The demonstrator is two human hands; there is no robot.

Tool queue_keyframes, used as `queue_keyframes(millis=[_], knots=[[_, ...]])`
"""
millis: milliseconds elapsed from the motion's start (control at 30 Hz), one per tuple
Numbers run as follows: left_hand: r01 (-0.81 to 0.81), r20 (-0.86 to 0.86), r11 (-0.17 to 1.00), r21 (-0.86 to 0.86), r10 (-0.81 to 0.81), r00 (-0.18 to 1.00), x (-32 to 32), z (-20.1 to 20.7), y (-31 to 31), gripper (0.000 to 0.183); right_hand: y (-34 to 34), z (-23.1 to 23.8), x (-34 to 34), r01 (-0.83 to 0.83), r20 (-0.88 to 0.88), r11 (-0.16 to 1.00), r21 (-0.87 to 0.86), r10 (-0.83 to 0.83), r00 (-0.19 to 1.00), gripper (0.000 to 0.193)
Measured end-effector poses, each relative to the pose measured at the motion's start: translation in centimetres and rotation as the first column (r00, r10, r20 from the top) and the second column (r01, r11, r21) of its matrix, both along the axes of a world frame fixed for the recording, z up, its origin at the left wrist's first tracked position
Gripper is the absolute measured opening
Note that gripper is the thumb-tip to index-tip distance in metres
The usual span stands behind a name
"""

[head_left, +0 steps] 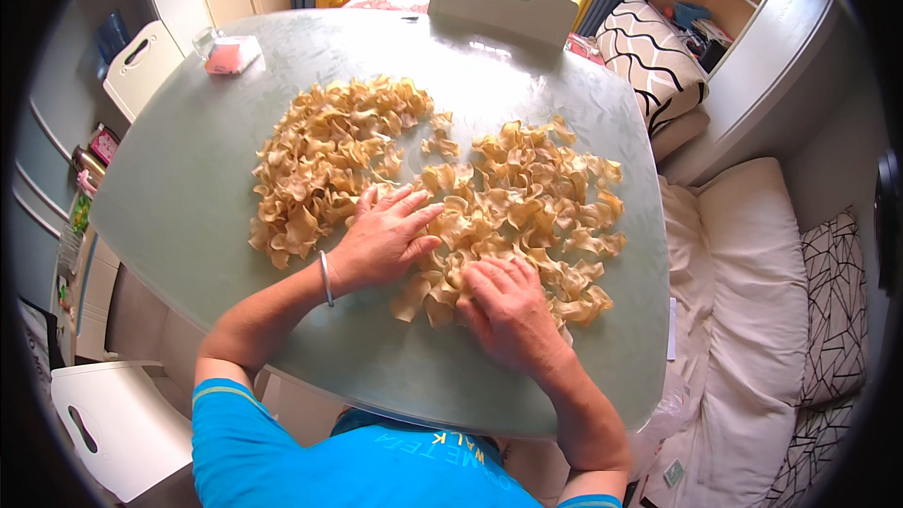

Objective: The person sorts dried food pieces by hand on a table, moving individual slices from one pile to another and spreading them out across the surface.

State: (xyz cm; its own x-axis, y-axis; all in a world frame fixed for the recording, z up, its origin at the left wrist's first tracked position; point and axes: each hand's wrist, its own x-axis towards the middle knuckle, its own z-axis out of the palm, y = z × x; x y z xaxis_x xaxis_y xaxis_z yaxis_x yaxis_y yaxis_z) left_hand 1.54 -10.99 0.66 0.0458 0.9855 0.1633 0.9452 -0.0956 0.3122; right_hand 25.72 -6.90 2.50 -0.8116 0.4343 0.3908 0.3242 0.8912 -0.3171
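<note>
The left hand (pixel 388 235) and the right hand (pixel 508 306) lie flat and open, palms down, fingers spread a little, side by side but not touching, and they press on the near edge of a big heap of curly tan pieces (pixel 442 193), so the bits under the palms are hidden and I cannot tell what the pieces are. The heap sits in the middle of the pale green counter (pixel 188 188) and stretches longest from left to right, in two lumps. A small clear box (pixel 229 52) sits far off by the back left corner, blurry.
</note>
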Motion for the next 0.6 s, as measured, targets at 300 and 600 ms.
queue_keyframes(millis=[300,600], knots=[[0.045,0.078,0.988,0.151,-0.058,0.995,2.1,0.4,-1.0,0.046,2.9,0.7,2.0,0.277,-0.061,0.96,-0.033,-0.279,0.958,0.01],[0.266,0.117,0.931,0.251,-0.301,0.946,4.2,0.2,-1.9,0.069,3.0,1.3,2.4,0.319,0.054,0.946,-0.047,-0.317,0.947,0.026]])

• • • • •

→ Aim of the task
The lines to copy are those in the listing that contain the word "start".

→ Your solution
millis: milliseconds elapsed from the motion's start (control at 30 Hz), one per tuple
Measured end-effector poses, each relative to the pose measured at the motion's start: translation in centimetres and rotation as the first column (r00, r10, r20 from the top) and the second column (r01, r11, r21) of its matrix, both along the axes of a world frame fixed for the recording, z up, its origin at the left wrist's first tracked position

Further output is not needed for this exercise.